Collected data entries
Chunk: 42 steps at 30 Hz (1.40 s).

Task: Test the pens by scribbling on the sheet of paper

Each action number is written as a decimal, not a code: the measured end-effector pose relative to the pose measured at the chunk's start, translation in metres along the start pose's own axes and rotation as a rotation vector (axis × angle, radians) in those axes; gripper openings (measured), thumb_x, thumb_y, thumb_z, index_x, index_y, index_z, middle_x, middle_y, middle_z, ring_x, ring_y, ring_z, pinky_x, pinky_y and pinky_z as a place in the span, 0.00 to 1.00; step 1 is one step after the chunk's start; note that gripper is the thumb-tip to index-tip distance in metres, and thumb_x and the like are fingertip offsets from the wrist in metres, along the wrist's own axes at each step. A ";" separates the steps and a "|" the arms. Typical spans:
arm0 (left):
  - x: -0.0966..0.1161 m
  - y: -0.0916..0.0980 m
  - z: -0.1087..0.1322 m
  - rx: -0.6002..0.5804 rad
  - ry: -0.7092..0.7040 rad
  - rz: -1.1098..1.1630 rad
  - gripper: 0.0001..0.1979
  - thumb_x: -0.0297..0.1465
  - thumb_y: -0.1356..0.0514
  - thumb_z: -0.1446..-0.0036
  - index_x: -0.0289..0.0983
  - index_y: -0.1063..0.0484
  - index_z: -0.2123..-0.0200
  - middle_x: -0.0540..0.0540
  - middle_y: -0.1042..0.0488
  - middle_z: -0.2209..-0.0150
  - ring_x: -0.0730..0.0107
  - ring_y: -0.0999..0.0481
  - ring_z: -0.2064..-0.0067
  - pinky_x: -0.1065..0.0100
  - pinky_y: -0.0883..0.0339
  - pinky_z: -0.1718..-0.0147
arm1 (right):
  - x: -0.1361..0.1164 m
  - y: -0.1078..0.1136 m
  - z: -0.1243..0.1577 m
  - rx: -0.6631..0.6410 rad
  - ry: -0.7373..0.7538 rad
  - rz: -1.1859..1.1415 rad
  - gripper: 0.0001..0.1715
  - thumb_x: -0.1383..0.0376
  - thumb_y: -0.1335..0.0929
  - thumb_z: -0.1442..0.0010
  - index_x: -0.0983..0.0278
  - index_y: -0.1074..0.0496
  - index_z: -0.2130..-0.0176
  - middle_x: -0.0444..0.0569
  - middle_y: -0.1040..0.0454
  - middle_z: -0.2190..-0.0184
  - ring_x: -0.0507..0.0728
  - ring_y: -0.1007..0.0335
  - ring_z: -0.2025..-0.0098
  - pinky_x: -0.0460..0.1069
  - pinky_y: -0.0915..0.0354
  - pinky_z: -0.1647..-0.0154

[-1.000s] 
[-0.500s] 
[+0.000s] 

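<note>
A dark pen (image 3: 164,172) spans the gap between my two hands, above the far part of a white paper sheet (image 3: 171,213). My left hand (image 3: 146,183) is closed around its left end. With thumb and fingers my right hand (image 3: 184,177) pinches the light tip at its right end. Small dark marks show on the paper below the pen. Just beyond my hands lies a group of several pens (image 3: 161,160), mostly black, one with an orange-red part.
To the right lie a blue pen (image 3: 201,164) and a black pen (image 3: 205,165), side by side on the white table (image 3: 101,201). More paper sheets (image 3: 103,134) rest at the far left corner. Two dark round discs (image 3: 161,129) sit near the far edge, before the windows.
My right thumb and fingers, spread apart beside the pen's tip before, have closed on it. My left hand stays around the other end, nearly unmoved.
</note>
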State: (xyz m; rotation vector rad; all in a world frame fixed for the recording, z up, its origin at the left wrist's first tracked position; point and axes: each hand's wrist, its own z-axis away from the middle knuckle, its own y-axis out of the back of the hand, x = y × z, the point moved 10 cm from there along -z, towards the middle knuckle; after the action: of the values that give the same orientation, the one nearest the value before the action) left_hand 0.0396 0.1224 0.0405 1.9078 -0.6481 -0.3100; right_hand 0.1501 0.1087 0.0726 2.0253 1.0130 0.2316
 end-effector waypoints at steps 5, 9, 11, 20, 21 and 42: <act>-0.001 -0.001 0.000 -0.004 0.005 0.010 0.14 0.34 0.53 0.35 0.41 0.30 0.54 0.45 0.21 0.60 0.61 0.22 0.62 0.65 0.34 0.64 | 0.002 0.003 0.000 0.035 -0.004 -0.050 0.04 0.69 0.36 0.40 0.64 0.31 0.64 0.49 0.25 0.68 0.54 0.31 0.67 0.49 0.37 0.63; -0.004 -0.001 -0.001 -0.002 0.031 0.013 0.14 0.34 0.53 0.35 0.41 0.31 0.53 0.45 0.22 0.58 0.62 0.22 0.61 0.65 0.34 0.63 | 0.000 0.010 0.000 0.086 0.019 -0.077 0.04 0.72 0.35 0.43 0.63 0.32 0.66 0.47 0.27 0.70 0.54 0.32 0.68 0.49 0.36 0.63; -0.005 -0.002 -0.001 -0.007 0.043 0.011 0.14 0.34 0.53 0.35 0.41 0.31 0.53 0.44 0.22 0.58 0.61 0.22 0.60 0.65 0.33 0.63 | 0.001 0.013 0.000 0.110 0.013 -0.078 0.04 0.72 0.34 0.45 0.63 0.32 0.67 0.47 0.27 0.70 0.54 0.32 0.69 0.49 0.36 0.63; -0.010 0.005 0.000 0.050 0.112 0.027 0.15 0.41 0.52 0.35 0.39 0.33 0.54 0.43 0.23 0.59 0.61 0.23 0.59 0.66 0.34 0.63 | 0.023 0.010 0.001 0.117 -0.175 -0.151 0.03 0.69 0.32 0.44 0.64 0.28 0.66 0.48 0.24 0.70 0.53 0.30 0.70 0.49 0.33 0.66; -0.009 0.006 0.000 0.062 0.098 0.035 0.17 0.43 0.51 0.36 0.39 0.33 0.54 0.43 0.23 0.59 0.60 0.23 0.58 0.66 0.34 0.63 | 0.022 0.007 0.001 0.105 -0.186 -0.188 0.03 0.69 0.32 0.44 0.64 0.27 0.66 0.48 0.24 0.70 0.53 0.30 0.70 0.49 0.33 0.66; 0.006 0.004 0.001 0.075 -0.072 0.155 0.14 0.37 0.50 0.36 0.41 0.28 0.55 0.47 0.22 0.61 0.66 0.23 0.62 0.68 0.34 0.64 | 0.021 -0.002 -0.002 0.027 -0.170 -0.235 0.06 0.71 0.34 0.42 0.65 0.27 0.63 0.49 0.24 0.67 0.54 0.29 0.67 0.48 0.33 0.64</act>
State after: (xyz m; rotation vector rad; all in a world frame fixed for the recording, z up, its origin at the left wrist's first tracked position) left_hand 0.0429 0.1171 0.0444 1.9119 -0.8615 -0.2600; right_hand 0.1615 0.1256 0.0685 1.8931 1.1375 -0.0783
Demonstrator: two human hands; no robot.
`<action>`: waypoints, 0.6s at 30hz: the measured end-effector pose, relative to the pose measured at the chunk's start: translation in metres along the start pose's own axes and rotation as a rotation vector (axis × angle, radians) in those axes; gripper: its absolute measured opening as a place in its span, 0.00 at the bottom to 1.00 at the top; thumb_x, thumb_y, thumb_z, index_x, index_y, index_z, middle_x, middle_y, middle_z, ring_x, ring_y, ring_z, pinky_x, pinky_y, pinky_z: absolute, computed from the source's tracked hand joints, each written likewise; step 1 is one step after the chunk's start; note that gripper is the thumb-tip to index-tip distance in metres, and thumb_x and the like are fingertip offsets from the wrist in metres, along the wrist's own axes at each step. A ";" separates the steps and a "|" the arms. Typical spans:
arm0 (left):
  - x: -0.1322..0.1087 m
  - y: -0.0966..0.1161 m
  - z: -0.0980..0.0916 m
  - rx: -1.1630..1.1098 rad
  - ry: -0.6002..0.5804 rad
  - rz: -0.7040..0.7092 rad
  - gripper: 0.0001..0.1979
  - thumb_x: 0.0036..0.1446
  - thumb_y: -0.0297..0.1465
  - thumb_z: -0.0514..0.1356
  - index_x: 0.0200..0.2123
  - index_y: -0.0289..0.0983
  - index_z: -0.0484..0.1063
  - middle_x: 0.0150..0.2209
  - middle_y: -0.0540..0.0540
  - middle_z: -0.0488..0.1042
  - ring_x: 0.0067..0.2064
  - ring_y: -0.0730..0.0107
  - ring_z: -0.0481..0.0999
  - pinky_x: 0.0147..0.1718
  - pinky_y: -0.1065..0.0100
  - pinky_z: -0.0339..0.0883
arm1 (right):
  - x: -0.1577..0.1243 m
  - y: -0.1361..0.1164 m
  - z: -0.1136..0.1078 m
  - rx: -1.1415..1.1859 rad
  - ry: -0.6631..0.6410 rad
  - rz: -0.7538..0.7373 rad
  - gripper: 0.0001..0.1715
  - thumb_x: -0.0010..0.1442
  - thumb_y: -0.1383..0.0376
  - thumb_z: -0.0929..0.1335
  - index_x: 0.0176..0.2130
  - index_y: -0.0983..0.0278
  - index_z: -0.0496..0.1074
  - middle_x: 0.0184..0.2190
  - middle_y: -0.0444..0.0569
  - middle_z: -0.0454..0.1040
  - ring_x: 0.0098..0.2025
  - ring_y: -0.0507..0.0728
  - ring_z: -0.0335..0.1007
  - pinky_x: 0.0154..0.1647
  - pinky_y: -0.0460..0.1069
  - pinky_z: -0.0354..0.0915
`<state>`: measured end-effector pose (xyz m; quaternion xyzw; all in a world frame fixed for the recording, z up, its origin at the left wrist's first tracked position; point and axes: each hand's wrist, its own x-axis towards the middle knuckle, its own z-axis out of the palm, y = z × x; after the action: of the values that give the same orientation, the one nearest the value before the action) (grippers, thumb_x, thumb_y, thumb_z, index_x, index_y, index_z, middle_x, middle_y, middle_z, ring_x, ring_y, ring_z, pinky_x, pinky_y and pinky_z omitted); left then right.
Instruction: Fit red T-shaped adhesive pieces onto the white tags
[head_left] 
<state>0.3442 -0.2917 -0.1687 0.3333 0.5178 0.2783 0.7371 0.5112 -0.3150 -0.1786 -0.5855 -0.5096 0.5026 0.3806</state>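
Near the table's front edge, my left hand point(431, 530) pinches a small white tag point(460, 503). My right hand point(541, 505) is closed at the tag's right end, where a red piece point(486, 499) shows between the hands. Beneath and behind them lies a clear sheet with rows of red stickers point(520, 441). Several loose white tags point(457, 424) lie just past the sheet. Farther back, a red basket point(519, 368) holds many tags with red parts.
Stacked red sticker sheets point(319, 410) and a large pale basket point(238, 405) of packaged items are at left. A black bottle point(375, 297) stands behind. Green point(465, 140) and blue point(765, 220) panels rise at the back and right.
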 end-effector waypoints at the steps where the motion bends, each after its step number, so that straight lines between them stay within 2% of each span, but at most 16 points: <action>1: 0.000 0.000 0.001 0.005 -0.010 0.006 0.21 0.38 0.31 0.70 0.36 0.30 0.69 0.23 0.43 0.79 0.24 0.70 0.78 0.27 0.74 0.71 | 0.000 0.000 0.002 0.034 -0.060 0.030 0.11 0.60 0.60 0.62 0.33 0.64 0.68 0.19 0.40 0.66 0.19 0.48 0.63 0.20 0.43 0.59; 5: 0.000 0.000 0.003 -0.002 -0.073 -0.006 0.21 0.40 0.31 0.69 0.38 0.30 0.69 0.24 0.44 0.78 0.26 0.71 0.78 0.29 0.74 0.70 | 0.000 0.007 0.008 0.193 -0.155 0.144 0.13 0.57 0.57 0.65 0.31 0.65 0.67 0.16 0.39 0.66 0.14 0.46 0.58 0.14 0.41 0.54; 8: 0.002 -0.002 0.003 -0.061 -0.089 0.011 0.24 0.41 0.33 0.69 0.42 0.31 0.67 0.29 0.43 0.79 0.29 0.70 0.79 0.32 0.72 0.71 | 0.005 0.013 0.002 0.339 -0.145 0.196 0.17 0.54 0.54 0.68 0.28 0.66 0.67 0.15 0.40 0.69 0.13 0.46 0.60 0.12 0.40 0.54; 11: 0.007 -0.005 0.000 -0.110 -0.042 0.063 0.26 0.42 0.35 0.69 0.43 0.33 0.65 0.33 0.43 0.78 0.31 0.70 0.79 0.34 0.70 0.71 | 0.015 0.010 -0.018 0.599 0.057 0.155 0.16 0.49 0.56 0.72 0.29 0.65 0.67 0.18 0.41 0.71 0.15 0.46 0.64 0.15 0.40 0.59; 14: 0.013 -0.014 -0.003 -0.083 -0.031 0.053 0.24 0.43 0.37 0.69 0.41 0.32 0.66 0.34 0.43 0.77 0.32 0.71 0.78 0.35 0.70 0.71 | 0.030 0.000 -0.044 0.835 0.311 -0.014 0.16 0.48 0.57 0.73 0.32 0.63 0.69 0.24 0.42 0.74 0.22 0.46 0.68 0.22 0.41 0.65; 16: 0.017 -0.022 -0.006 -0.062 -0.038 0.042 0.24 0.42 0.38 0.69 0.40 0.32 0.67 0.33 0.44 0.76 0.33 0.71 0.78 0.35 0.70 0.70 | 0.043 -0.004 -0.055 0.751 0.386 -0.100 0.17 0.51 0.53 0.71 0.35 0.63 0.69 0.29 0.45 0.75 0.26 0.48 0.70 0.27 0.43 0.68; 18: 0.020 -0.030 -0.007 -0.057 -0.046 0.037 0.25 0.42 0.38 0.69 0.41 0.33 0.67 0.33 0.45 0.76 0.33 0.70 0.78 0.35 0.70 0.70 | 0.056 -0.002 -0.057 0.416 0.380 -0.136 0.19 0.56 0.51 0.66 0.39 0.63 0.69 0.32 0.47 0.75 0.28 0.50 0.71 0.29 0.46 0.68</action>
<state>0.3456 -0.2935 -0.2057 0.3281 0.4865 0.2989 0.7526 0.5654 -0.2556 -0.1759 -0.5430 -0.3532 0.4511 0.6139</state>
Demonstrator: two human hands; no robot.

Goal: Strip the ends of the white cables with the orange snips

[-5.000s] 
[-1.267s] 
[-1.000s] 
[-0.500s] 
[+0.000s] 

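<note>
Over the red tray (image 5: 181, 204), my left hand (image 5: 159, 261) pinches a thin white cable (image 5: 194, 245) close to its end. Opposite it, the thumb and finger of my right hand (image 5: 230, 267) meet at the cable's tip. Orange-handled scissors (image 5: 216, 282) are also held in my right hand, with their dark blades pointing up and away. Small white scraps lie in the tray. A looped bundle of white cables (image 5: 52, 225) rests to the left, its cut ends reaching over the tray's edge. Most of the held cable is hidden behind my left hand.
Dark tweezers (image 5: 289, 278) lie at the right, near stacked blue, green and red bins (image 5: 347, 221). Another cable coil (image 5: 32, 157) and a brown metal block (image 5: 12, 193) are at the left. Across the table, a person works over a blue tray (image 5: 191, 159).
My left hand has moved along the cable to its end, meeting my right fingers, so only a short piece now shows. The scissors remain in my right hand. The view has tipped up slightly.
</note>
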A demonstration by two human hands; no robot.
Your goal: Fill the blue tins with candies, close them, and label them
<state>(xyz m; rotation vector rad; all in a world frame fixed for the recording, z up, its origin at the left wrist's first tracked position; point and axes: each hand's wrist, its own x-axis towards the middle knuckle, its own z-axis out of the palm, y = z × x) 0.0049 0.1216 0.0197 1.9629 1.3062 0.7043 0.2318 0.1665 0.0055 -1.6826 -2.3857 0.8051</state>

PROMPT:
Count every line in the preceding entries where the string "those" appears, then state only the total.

EXPECTED ANSWER:
2